╔══

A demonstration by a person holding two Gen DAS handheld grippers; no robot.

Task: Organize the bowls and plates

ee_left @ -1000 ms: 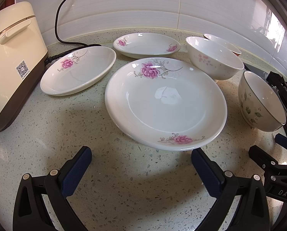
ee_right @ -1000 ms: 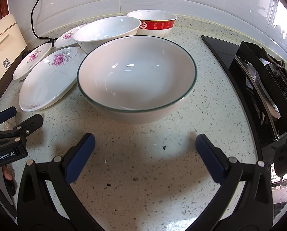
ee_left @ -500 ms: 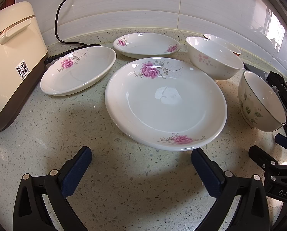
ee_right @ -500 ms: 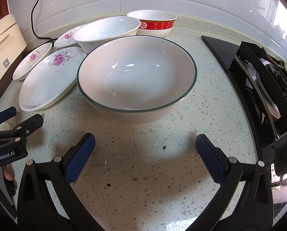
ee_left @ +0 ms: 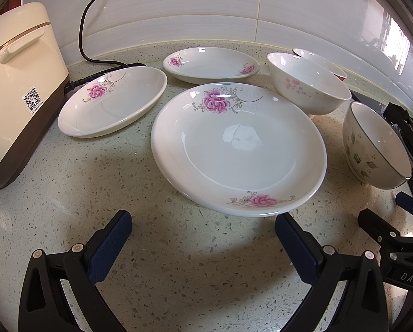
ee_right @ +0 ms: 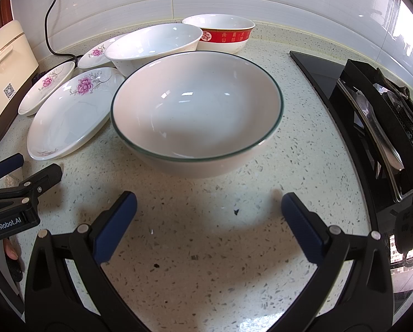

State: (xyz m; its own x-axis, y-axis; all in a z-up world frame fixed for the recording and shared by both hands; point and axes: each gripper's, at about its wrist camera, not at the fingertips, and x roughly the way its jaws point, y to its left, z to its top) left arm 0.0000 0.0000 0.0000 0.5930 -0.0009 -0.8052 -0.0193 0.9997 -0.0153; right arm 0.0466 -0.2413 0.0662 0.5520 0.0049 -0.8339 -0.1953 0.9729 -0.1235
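Note:
A large flowered plate (ee_left: 238, 149) lies just ahead of my open left gripper (ee_left: 203, 233), whose fingers hold nothing. Two smaller flowered plates (ee_left: 115, 101) (ee_left: 210, 65) sit behind it. To its right stand a white bowl with pink marks (ee_left: 309, 87), a leaf-patterned bowl (ee_left: 375, 145) and, partly hidden, a red-banded bowl (ee_left: 320, 61). In the right wrist view a green-rimmed bowl (ee_right: 196, 110) stands right before my open, empty right gripper (ee_right: 209, 207). Behind it are a white bowl (ee_right: 154, 45), the red-banded bowl (ee_right: 220, 33) and the flowered plates (ee_right: 73, 110).
A cream rice cooker (ee_left: 15, 91) with a black cord (ee_left: 86, 27) stands at the left against the tiled wall. A black gas stove (ee_right: 378, 116) borders the speckled counter (ee_right: 206, 262) on the right. The other gripper (ee_right: 15, 193) shows at the left edge.

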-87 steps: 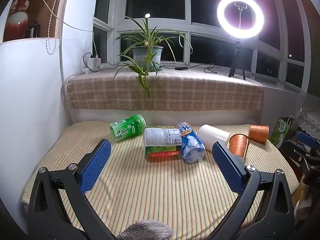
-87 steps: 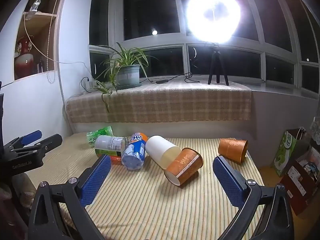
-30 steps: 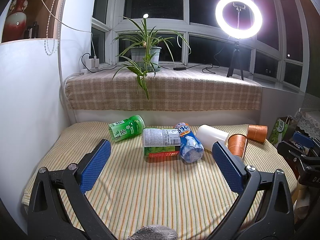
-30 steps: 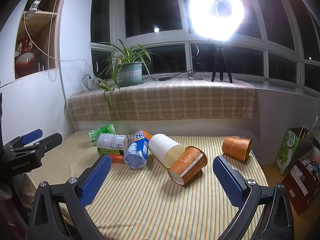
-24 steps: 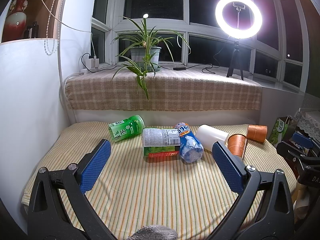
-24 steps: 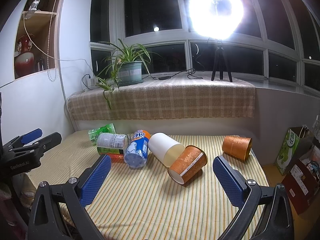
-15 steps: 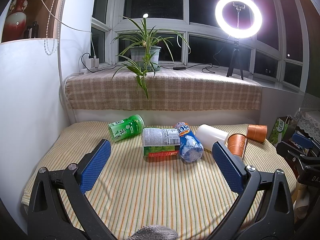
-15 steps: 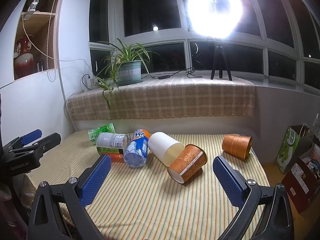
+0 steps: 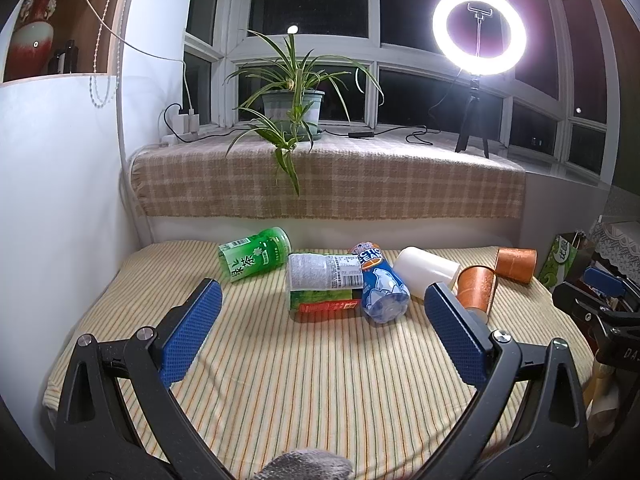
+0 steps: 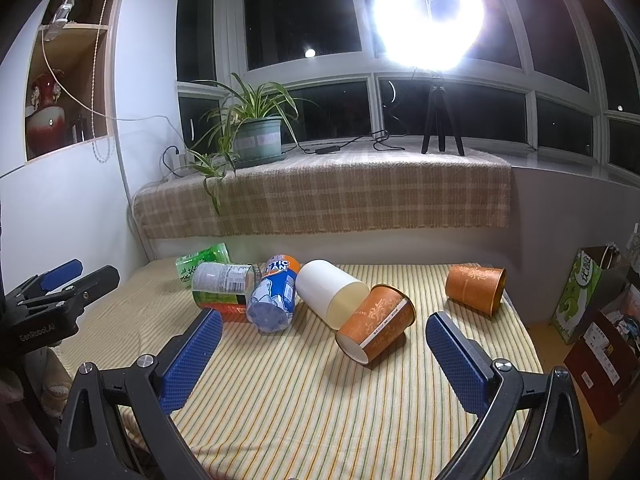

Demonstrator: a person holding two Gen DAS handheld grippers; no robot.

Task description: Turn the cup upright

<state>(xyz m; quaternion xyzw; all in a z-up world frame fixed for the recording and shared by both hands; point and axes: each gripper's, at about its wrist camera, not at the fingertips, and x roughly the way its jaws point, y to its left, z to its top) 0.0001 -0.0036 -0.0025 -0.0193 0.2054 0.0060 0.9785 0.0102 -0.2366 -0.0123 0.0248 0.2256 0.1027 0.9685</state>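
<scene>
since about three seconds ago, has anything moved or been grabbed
Nothing was grabbed. The right gripper shifted only slightly; the left gripper barely moved. Both are open and empty. The orange cup, white cup and bottles lie as before.

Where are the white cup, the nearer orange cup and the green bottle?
white cup (image 10: 326, 290): right wrist view, on its side wall.
nearer orange cup (image 10: 380, 318): right wrist view, patterned side.
green bottle (image 9: 254, 254): left wrist view, label.

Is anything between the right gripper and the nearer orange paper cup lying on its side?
Nothing visible blocks it. The right gripper is open, with only bare striped tablecloth before the nearer orange paper cup. The white plastic cup touches its far side, not the approach side.
</scene>
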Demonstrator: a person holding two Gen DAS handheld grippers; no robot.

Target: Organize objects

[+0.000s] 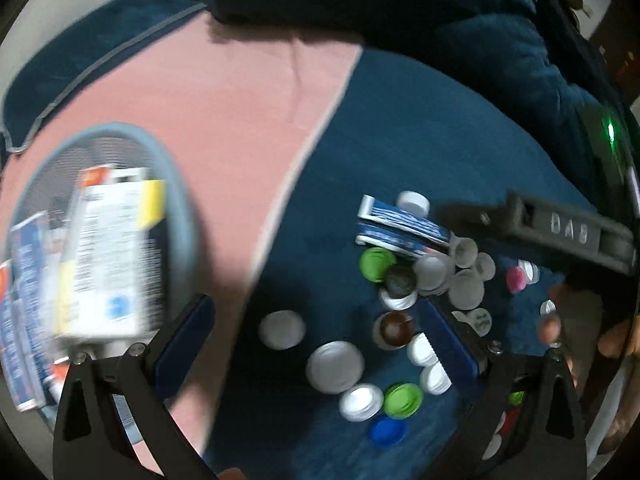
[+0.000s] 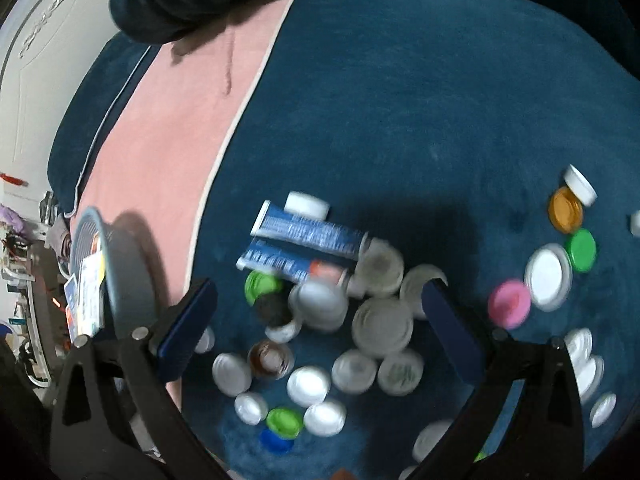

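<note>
A blue blanket (image 2: 420, 100) is lying under everything. Left of its cap pile, the grey basket (image 1: 182, 208) is holding cartons (image 1: 108, 256); two blue tubes (image 2: 304, 246) are lying at the pile's far edge. Both the left gripper (image 1: 320, 320) and right gripper (image 2: 320, 308) are hanging released, empty, above the bottle caps (image 2: 382, 326).

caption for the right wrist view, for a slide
Open right gripper over a heap of bottle caps and two blue boxes on a blue blanket, basket at left.

Dim indoor light; heavy motion blur both views; fisheye bending, black vignette at edges; dark shadows on blanket (image 2: 440, 100).
</note>
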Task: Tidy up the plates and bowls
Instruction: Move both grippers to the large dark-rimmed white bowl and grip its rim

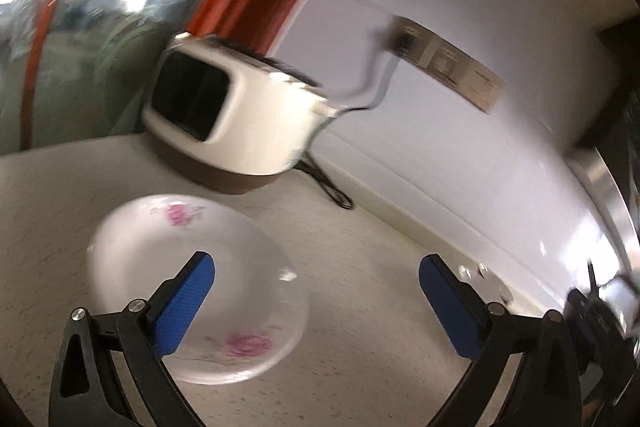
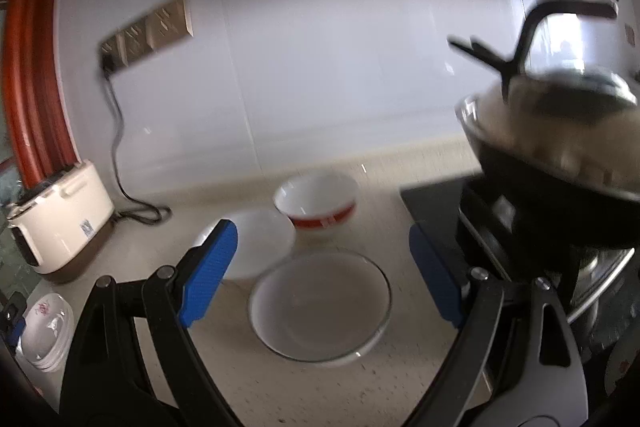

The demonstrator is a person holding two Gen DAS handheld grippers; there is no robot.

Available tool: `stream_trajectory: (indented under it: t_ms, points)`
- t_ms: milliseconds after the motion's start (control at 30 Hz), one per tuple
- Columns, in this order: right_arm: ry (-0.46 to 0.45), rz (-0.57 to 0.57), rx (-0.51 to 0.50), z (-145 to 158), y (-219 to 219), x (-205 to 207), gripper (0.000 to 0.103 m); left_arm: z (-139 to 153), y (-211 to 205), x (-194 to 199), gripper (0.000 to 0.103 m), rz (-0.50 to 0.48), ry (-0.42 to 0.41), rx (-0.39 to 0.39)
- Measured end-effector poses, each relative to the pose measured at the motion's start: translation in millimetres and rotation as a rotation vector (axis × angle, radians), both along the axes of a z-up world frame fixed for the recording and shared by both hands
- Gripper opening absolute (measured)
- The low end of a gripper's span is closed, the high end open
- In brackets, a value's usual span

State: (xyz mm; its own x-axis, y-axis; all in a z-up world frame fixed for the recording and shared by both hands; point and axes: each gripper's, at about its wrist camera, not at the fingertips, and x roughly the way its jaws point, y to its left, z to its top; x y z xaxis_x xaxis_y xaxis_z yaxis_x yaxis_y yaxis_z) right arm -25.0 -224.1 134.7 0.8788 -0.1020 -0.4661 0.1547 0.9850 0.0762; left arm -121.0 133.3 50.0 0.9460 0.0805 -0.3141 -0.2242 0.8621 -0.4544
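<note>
left gripper (image 1: 316, 267): jaws apart, empty, over floral plate (image 1: 196, 287) | right gripper (image 2: 322, 247): jaws apart, empty | ahead: glass plate (image 2: 320, 301); white bowl (image 2: 256, 247); red bowl (image 2: 318, 201)

The worktop (image 2: 304, 387) is a matt, speckled, stone-like beige. The flowered plate (image 1: 200, 287) looks like glazed, glossy ceramic, as do the red-banded bowl (image 2: 320, 201) and the white bowl (image 2: 260, 243). The shallow dish (image 2: 320, 303) has a clear, glassy rim (its centre looks frosted). The wall (image 2: 300, 67) is smooth and shiny. Each claw carries textured blue pads (image 1: 188, 307) on matt black plastic.
</note>
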Motion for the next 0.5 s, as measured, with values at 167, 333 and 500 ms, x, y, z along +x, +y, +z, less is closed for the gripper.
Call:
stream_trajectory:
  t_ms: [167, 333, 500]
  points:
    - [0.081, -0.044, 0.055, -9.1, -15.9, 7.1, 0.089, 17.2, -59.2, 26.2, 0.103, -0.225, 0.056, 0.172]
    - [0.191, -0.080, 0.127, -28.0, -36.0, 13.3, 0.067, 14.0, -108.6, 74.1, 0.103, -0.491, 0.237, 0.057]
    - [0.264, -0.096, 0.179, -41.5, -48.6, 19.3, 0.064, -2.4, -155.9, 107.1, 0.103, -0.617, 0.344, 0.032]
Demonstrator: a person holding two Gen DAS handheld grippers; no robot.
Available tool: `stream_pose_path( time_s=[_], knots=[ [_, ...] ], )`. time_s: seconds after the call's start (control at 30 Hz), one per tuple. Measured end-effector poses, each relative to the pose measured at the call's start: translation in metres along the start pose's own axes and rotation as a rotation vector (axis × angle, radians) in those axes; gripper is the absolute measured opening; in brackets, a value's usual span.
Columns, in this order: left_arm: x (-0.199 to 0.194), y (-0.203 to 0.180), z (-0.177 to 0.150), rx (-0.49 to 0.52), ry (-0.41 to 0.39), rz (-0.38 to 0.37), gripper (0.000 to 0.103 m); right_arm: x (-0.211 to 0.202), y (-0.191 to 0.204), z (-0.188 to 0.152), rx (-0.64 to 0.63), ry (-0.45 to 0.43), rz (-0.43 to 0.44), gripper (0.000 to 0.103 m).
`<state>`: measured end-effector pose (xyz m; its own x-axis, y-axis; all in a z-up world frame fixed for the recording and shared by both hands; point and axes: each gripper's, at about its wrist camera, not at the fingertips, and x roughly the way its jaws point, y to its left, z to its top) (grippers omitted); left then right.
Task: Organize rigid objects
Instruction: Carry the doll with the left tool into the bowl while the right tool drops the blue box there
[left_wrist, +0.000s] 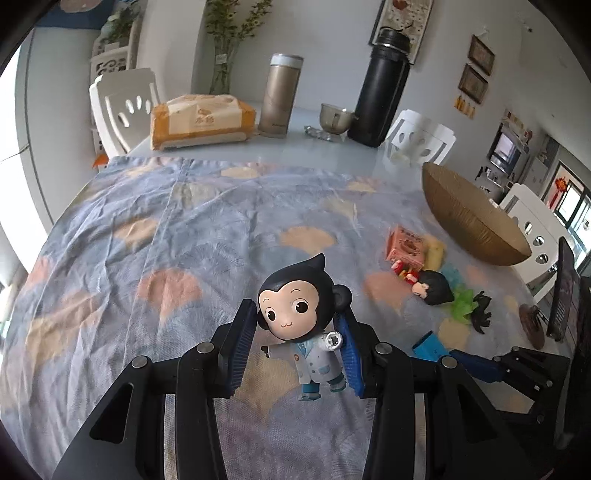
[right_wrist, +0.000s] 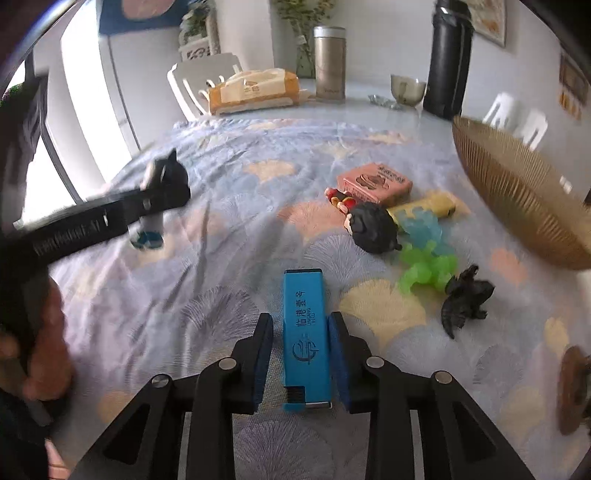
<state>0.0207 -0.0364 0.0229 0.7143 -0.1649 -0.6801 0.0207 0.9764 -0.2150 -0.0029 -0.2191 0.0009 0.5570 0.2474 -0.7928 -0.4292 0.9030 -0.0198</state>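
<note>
My left gripper (left_wrist: 295, 314) is shut on a monkey figurine (left_wrist: 295, 306) in a white coat, pads at its head, holding it upright above the flowered cloth (left_wrist: 166, 240). In the right wrist view that gripper (right_wrist: 162, 192) and the monkey figurine (right_wrist: 151, 221) are blurred at the left. My right gripper (right_wrist: 300, 320) is shut on a long blue box (right_wrist: 304, 332) that points away from me. More loose items lie to the right: a pink box (right_wrist: 375, 182), a black-haired figurine (right_wrist: 373, 225), a green toy (right_wrist: 428, 269) and a black dinosaur (right_wrist: 463, 299).
A ribbed gold bowl (right_wrist: 517, 199) stands at the right edge. At the table's back are a tissue pack (left_wrist: 201, 120), a beige flask (left_wrist: 279, 96), a metal cup (left_wrist: 334, 118) and a black flask (left_wrist: 382, 88). White chairs ring the table. A hand (right_wrist: 40, 350) shows at the left.
</note>
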Motion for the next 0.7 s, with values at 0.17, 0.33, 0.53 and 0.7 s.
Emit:
stream_pose_path(
  time_s=[0.17, 0.33, 0.53, 0.7],
  knots=[
    [0.000, 0.002, -0.002, -0.013, 0.002, -0.007, 0.040, 0.000, -0.009, 0.001, 0.034, 0.001, 0.009, 0.029],
    [-0.001, -0.002, -0.005, 0.006, 0.005, -0.001, 0.040, 0.001, -0.005, 0.001, 0.022, -0.001, -0.010, 0.033],
    [-0.001, -0.003, -0.005, 0.014, 0.006, -0.002, 0.040, 0.001, -0.008, 0.001, 0.039, 0.001, -0.025, 0.042],
    [-0.001, -0.004, -0.005, 0.019, 0.007, -0.002, 0.040, 0.001, -0.010, 0.001, 0.047, 0.003, -0.027, 0.045]
  ],
)
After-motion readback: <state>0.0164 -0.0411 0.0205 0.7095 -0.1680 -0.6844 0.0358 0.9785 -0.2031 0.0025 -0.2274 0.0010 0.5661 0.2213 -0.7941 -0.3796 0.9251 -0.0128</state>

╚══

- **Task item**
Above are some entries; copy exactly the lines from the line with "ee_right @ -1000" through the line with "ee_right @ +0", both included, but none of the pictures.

- **Response below**
ee_right @ -1000 ms: 
ee_left @ -500 ms: 
ee_right @ -500 ms: 
ee_left @ +0 ms: 
ee_right @ +0 ms: 

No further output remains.